Saved entries
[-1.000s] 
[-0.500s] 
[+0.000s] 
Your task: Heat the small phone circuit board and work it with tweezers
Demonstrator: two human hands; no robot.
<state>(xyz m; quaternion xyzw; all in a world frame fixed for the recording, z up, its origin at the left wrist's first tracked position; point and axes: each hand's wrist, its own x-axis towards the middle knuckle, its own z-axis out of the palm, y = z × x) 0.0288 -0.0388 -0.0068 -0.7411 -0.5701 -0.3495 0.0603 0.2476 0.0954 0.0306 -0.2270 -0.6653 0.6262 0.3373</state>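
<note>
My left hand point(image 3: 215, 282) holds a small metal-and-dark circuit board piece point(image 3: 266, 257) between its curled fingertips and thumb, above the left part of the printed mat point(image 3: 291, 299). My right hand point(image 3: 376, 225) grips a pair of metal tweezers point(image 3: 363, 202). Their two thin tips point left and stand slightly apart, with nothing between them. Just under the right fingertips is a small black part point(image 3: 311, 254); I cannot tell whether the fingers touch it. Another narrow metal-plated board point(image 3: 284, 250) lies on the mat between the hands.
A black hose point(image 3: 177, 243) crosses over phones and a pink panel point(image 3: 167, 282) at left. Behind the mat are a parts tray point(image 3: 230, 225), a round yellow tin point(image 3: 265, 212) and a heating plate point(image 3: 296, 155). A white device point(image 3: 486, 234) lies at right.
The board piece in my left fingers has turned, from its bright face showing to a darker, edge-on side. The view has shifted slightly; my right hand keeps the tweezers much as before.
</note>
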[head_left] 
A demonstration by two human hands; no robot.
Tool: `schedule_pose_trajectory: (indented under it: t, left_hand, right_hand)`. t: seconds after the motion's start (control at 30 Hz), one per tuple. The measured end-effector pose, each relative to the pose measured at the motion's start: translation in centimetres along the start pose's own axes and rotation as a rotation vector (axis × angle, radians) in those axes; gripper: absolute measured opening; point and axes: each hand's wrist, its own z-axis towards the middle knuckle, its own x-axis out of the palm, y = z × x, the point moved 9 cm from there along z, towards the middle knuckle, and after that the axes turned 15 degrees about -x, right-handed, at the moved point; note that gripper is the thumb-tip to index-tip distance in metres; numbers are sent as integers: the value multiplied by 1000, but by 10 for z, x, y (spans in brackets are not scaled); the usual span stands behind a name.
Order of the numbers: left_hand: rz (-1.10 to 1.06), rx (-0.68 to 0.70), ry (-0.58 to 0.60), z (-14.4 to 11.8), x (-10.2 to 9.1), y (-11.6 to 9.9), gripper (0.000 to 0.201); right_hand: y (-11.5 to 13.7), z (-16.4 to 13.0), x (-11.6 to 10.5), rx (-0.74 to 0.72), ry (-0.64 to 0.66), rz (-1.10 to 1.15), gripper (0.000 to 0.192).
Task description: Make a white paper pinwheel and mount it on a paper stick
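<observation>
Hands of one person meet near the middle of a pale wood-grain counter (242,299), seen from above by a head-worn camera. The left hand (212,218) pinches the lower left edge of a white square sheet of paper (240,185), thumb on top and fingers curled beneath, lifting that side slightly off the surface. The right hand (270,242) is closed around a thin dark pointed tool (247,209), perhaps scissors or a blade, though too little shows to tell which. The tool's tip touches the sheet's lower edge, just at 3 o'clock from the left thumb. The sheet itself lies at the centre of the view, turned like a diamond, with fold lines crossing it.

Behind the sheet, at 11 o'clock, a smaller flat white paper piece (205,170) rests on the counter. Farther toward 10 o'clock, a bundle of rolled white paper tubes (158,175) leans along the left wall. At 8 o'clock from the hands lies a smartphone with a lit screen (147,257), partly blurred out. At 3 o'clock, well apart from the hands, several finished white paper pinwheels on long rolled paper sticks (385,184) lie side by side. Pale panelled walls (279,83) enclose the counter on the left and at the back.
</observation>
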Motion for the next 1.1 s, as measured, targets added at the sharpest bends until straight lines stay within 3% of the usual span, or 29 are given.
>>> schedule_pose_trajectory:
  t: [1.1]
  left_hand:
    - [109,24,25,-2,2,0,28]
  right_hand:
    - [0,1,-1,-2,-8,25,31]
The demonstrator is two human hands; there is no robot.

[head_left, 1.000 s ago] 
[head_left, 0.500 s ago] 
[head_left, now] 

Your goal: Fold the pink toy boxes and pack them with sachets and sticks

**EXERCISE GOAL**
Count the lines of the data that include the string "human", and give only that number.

**REPLY**
3